終わった商談をしつこく進めようとしてくる客をあしらう。
「たかが徒弟のかたよった推測は要らん」
「推測じゃなくて!おれたちは知ってるんだ。
ヨハネス・グーテンベルクが新しい印刷術を開発すること!」
その時、わずかにフストの体が揺らいだのを治人は見逃さなかった。
一度は傾いた彼の天秤が再び平衡を保ち始めている。迷っているのだ。
治人は前に出てフストと正面から向き合った。
「カード、返しちゃうんですか。
すぐに結末が分かる勝負は面白くない。賭けはじっくり楽しむものでしょう?」
治人の言葉にフストの足が止まった。顔と体が半分こちらに向いた。
興味をひかれているのだ。
「たかが徒弟でもぼくたちはあなたより知っていることがある。
陽次が言ったとおり、グーテンベルクさんは新しい印刷の開拓者になる。
これは未来の事実なんです」
フストは考えこんだ。
陽次と治人の自信の理由が分からなくて困惑している、そんな顔だ。
まあ未来からこの時代へ渡ってきたなど思いつきもしないだろう。
「どこにそんな根拠がある」
フストの弱々しい反論を治人は一蹴した。
「信じたくなければそれでもいい。
あなたはカードを失い、別の人が印刷機のもたらす莫大な利益を手にすることになる」
長い沈黙。
グーテンベルクも、メンテリンも、陽次も黙ってフストの答えを待った。
やがて舌打ちの音が聞こえた。
「3か月だ。それまでに形にしろ」
グーテンベルクがぱっと顔を上げる。そこにフストは釘を刺した。
「忘れるな。おまえは私のカードだ。
せいぜいあがいて私にもうけをもたらすことだな」
「……覚えておく」
頭をかきながらグーテンベルクが答えた。
扉が閉まり、フストの足音が聞こえなくなるとグーテンベルクは大きく息を吐いた。
「おまえたちのおかげで助かったよ。礼を言う」
部屋に満ちていた緊張感が薄れ、治人たちも姿勢を崩した。
ふと治人はここに入る時のことを思い出した。
「そういえば。外でエネリンってキレイな人に会ったんですけど、誰ですか」
名を出したとたんにグーテンベルクがびくっと肩をすくめた。
「あー。何というか、元師匠だ」
「師匠?」
明らかに女性――エネリンの方が年下に見えた。
治人の疑問を察してグーテンベルクが付け足す。
「年齢は関係ない。

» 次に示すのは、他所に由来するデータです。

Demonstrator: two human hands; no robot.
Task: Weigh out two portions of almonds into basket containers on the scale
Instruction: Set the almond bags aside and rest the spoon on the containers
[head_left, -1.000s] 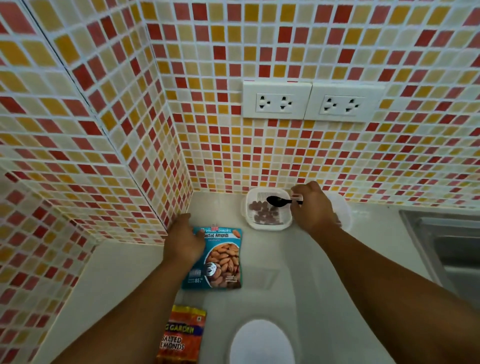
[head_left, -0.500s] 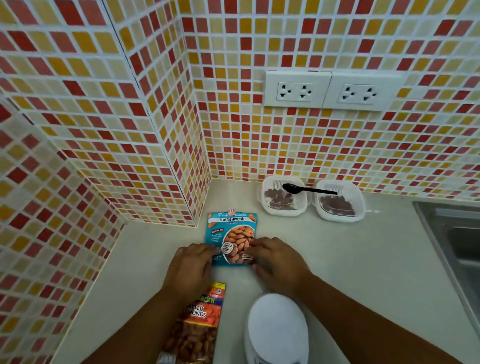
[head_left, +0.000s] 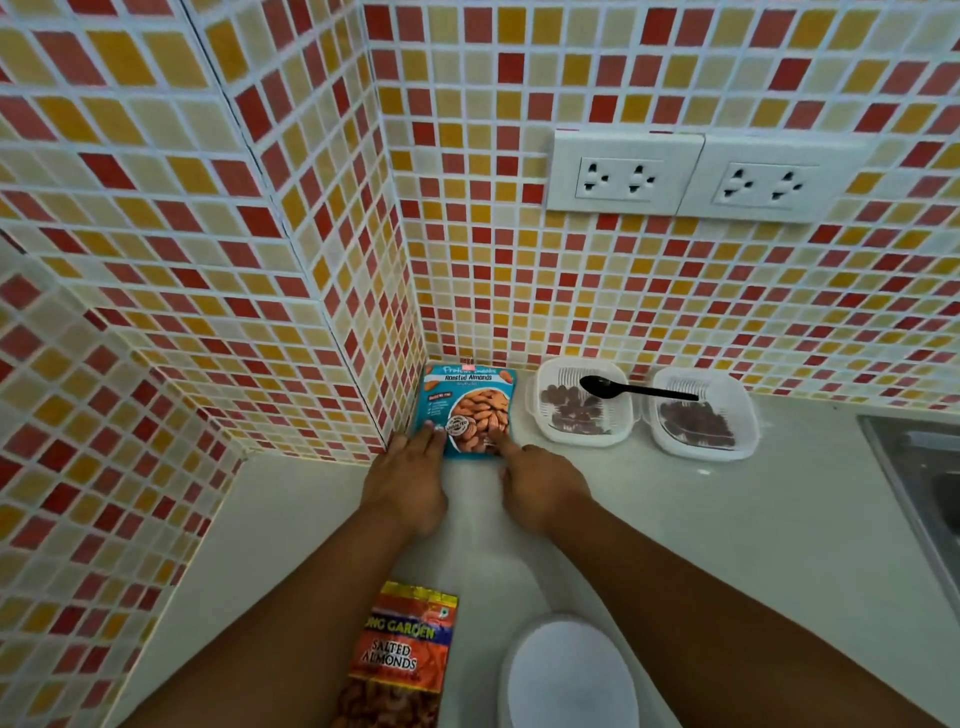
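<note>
Along the left, the red, orange and cream mosaic-tiled wall (head_left: 218, 218) juts out as a corner and hides whatever part of the white countertop (head_left: 727, 545) lies behind it. Tucked against that corner and the back wall lies a flat teal packet of roasted almonds (head_left: 467, 395), its small print too blurred to read. The left hand (head_left: 408, 483) reaches forward with straight fingers, the tips resting on the packet's lower left corner; the right hand (head_left: 537, 486) does the same at the lower right edge, its index finger extended and its other fingers hard to make out. Neither hand grasps the packet, and they sit slightly apart. Between the forearms, at the bottom edge, an orange-red bag of salted almonds (head_left: 397, 660) is cut off by the frame, its brand name partly covered by the left arm. Beside it a white rounded scale (head_left: 569, 675) is also cut off below, its display out of sight. Further right, against the back wall, two white plastic slotted basket containers sit touching side by side; the left basket (head_left: 540, 410) and the right basket (head_left: 748, 415) each hold dark almonds. A black plastic spoon (head_left: 636, 388) lies bridging both rims. Two white double sockets (head_left: 696, 176) sit on the wall above. At far right, a steel sink (head_left: 919, 478) is only partly in view.
</note>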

あいつの方が知識は上で、金属の性質なんかを教えてもらっていた。
あいつ自身は最近流行っている……確か錬金術ってやつを研究していたが」
メンテリンが納得したように顎をつまんでうなずいた。
「なるほど。婚約されたのはそういう経緯だったんですね」
「おい!」
グーテンベルクが大声で遮り、メンテリンがようやく気付いたように「すみません」と頭を下げた。
婚約って。顔を見合わせる治人と陽次。
グーテンベルクは古傷を触られたように顔をしかめた。
「……破談になった。分かったな。この話終わり!」
破談。
エネリンは金貸しのフストの名前が出たとたんに顔を曇らせた。
そして「まだなのね」という言葉。
まさか、原因は。
グーテンベルクはすでに設計図へ視線を移して計算を書き加えていた。
これ以上の追及を拒否しているようだった。
メンテリンがさりげなくグーテンベルクの横に立つ。
「私はキヅキやオトワと一緒に工房へ行こうと思いますが、グーテンベルクさんはどうしますか」
「おれはもうちょっと設計を詰める」
「ではしばらくしたらまた来ますね」
グーテンベルクはメンテリンを恨めし気ににらんだ。
「……そういう気づかいされるのイヤなんだよ」
「それは失礼」
メンテリンは苦笑して一礼した。
とはいえグーテンベルクも1人になりたかったらしく、とくに引き留められることもなかった。
「妙なものだ。懐かしく感じる」
街並みを見渡してメンテリンが呟いた。
そういえば村から帰ってきて以来ずっと小屋にこもりきりだったのだ。
3人が歩く街道の先にはシュトラスブルク大聖堂がそびえたっている。
現代でもめったに見かけない高さの尖塔。
建設するのにどれだけの労力と時間を要したのだろう。
人が持つ知識と技術の限界へ挑んでいるようだった。